● **DESCRIPTION OF THE TASK**: Where in the listing does the string "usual" appear? Copy every line that holds it.

● **INPUT RECORDS**:
--- START ---
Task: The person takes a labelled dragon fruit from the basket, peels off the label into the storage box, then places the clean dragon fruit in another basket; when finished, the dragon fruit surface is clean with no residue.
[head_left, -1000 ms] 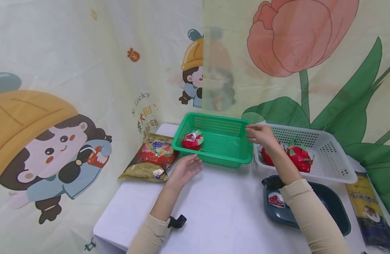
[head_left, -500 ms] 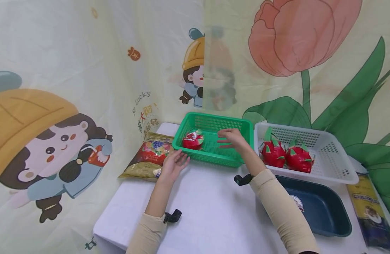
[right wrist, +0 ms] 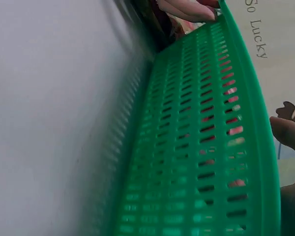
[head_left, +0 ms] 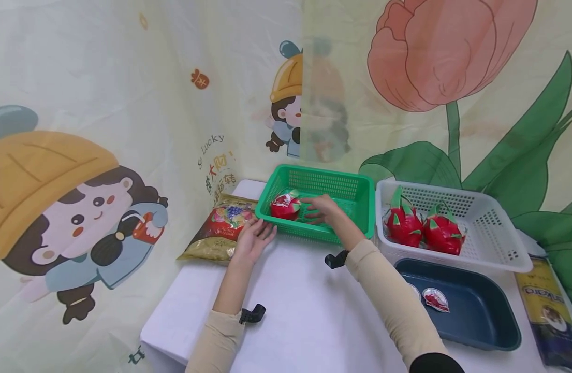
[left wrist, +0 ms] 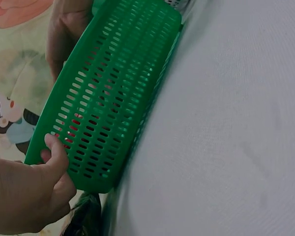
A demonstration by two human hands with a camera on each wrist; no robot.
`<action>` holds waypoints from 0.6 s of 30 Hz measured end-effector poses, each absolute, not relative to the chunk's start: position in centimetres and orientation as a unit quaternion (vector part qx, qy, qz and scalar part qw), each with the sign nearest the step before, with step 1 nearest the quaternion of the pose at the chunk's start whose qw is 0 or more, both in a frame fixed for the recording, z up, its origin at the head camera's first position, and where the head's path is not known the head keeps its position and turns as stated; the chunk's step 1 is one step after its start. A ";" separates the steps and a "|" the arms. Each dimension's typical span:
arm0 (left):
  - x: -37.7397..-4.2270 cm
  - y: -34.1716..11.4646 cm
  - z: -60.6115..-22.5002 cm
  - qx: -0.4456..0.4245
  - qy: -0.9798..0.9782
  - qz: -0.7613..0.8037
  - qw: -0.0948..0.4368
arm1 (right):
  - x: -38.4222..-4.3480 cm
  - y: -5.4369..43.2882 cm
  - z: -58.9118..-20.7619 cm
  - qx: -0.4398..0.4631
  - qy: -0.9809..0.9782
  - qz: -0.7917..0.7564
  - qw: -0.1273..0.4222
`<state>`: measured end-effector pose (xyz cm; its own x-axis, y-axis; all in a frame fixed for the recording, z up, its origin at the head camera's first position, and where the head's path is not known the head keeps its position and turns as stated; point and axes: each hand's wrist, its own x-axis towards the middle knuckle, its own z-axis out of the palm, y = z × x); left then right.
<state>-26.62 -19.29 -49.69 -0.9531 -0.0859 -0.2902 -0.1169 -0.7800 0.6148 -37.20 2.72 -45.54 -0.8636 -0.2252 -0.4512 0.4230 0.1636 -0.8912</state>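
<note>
A dragon fruit [head_left: 284, 208] sat in the green basket [head_left: 346, 182] on the bench [head_left: 295, 311]. The right hand [head_left: 325, 210], empty, fingers loosely extended, hovered just beside it; the left hand [head_left: 253, 239] lay relaxed at the basket's near-left corner, gripping nothing.

Your white worktop [head_left: 304, 311] spreads across the lower middle of the frame. On it you have a gold-and-red bag [head_left: 220, 228] left of centre, a green basket [head_left: 334, 181] at centre, a white basket [head_left: 488, 223] right of that, a dark blue tub [head_left: 477, 311] at lower right and a yellow-and-purple packet [head_left: 546, 316] near the right edge.
</note>
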 end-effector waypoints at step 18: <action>-26.7 -19.3 -49.9 -0.126 0.323 0.938 0.015 | -37.9 -1.9 -46.6 0.089 0.728 -0.636 0.242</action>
<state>-26.74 -19.33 -49.87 -0.9678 -0.0542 -0.2458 -0.1088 -0.7906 0.6026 -37.88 -1.89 -46.64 -0.8668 -0.1779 -0.4658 0.4377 0.1760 -0.8817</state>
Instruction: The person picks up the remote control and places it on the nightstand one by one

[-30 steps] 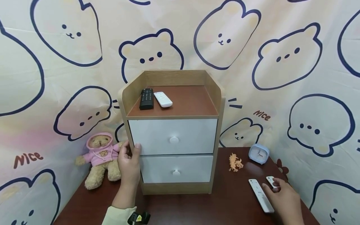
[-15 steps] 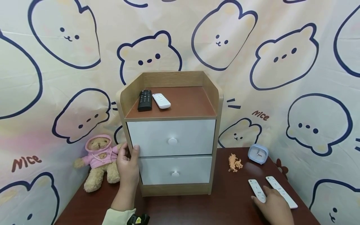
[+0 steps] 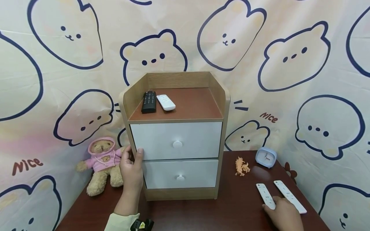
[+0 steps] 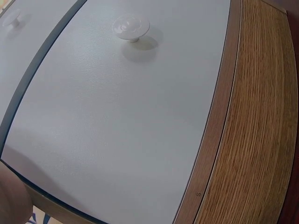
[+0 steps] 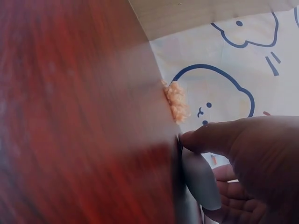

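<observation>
A small wooden cabinet (image 3: pixel 180 193) with two white drawers stands mid-table. My left hand (image 3: pixel 131 171) holds its left side edge, thumb on the front; the left wrist view shows part of that thumb (image 4: pixel 13 198) beside a drawer front (image 4: pixel 121 102). On the right, my right hand (image 3: pixel 284 214) pinches the lower end of a white remote control (image 3: pixel 265 195) between thumb and fingers. In the right wrist view this remote (image 5: pixel 201 179) appears dark between thumb and curled fingers. A second, longer white remote (image 3: pixel 290 196) lies just right of the hand.
On the cabinet's top shelf (image 3: pixel 196 104) lie a black remote (image 3: pixel 149 102) and a white remote (image 3: pixel 166 102). A teddy bear (image 3: pixel 104 163) in a pink hoodie sits left. An orange hair tie-like bundle (image 3: pixel 241 166) and a blue clock (image 3: pixel 266 157) are at the back right.
My right hand has moved left from the right-hand white remote to the left-hand one and now pinches its lower end. The left hand keeps its place on the cabinet.
</observation>
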Motion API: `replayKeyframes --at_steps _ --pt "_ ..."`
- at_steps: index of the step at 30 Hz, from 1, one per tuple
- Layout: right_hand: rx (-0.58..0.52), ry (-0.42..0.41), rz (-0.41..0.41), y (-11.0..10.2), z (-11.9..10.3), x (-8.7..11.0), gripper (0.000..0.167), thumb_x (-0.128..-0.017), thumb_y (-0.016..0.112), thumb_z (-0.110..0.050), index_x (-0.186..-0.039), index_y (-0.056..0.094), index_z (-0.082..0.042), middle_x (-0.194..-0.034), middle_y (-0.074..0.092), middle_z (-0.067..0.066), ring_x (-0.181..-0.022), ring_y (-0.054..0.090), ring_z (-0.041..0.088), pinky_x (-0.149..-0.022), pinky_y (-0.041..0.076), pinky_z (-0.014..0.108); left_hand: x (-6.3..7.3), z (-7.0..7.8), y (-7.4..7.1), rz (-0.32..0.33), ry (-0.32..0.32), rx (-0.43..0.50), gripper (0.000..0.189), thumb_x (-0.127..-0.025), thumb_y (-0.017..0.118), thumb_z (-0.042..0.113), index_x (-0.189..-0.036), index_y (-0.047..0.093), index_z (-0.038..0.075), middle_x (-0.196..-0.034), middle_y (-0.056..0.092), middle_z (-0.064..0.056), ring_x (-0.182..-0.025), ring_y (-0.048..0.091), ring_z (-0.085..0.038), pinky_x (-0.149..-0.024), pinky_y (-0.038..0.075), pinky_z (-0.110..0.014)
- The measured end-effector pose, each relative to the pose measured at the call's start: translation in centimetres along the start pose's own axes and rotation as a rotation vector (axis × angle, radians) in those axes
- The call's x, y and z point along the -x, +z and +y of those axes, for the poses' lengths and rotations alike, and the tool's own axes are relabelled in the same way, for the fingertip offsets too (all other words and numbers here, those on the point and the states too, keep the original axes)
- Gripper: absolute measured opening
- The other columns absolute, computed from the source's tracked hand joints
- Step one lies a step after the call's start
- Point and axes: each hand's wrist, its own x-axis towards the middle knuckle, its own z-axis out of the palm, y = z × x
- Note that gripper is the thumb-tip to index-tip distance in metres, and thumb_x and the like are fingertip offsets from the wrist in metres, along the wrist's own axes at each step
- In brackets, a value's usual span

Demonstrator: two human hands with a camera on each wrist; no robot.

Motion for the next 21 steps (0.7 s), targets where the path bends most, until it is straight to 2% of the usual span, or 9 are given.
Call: replayKeyframes --at_steps 5,11,21 --pt "-0.022 0.01 -0.017 -0.17 0.28 0.03 0.07 -0.089 0.084 -0.048 -0.115 0.071 0.016 -0.102 0.076 0.029 -0.093 0.074 0.048 -0.083 0.057 0.064 -0.13 0.05 0.06 -0.004 0.001 -0.003 0.026 -0.107 0.07 0.012 -0.132 0.068 0.008 -0.107 0.063 -0.001 -0.099 0.057 -0.014 -0.083 0.049 -0.02" --pt "-0.02 0.027 -0.011 -0.54 0.04 0.12 0.07 -0.089 0.084 -0.048 -0.114 0.072 0.016 -0.101 0.077 0.029 -0.091 0.074 0.047 -0.083 0.057 0.064 -0.3 0.03 0.11 -0.002 0.004 -0.013 0.025 -0.107 0.069 0.01 -0.131 0.068 0.009 -0.105 0.063 0.001 -0.098 0.057 -0.013 -0.082 0.049 -0.02" --pt "-0.065 0.039 0.156 -0.53 -0.6 0.41 0.062 -0.089 0.08 -0.043 -0.115 0.074 0.013 -0.102 0.076 0.031 -0.091 0.072 0.049 -0.081 0.056 0.064 -0.15 -0.14 0.0 0.006 0.001 -0.009 0.025 -0.107 0.069 0.007 -0.131 0.068 0.01 -0.104 0.063 0.002 -0.098 0.057 -0.013 -0.082 0.049 -0.019"
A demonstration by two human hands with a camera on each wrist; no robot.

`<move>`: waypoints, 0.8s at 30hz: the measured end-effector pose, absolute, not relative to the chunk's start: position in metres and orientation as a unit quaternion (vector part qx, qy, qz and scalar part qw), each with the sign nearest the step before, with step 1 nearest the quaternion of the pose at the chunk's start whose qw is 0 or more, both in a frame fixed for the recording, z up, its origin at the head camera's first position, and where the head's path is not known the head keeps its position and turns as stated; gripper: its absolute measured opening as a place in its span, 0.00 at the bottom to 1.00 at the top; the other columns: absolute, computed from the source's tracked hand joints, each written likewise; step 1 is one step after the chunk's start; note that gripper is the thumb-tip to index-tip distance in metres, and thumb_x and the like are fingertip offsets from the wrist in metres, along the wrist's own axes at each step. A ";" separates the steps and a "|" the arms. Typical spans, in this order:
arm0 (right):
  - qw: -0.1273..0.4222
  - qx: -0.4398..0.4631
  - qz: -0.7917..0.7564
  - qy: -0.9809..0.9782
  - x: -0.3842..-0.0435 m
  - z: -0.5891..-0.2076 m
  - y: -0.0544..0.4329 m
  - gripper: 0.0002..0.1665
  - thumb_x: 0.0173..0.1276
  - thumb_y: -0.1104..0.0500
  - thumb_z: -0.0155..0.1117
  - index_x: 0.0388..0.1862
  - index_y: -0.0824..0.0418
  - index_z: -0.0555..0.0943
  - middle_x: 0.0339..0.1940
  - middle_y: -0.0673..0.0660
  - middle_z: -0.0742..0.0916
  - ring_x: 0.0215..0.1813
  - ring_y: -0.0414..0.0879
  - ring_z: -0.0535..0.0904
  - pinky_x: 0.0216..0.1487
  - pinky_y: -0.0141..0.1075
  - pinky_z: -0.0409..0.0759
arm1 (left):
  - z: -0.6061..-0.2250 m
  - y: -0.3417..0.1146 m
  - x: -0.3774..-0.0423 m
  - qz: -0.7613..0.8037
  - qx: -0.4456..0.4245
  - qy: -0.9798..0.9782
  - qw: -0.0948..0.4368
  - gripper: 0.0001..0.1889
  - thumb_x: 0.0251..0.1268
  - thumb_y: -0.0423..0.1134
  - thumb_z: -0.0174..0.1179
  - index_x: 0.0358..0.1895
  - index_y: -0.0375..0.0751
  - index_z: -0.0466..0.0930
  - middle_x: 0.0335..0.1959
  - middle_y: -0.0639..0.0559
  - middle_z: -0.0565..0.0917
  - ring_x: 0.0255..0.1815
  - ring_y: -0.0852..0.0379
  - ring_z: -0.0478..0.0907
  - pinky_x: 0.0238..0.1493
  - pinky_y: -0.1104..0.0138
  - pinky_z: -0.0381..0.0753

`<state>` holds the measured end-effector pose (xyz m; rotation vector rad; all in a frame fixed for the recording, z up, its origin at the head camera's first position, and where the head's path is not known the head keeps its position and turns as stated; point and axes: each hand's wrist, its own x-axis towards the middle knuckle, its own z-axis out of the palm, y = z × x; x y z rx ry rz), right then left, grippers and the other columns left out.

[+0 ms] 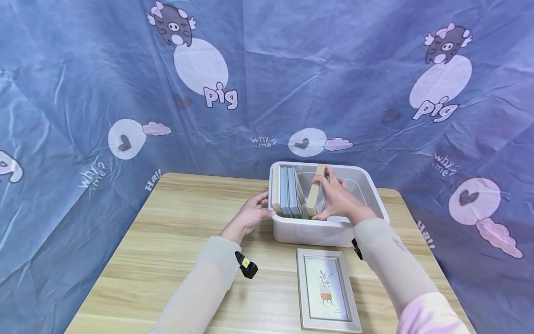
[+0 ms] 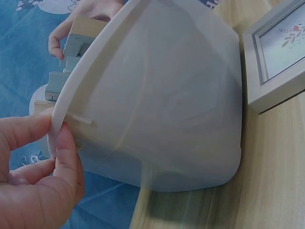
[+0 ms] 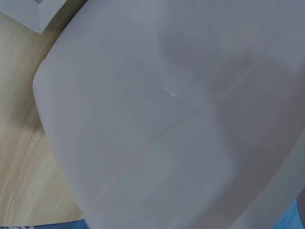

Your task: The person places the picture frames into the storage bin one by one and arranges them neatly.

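Observation:
A white plastic bin (image 1: 325, 233) stands at the back of the table. Inside its left half, several picture frames stand on edge: a light wood one (image 1: 276, 190) at the left wall, blue ones (image 1: 285, 194) beside it, and others partly hidden. My right hand (image 1: 340, 199) reaches into the bin and grips a light wood picture frame (image 1: 314, 199), which leans slightly to the right. At the bin's left side, my left hand (image 1: 252, 214) pinches the rim between thumb and fingers, clearly seen in the left wrist view. The bin's outer wall (image 3: 143, 119) fills most of the right wrist view.
A silver-edged picture frame (image 1: 304, 292) with a plant drawing lies face up on the wooden table (image 1: 175, 241), in front of the bin. Behind the table hangs a blue cloth (image 1: 275, 111) printed with pigs.

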<state>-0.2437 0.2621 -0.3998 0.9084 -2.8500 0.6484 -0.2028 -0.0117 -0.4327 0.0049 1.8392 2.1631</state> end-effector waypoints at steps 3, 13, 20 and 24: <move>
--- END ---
● **THE ANSWER**:
- In brackets, a value's usual span
Motion for the next 21 steps (0.7 s), targets where the path bends most, until it is straight to 2% of the usual span, or 9 are given.

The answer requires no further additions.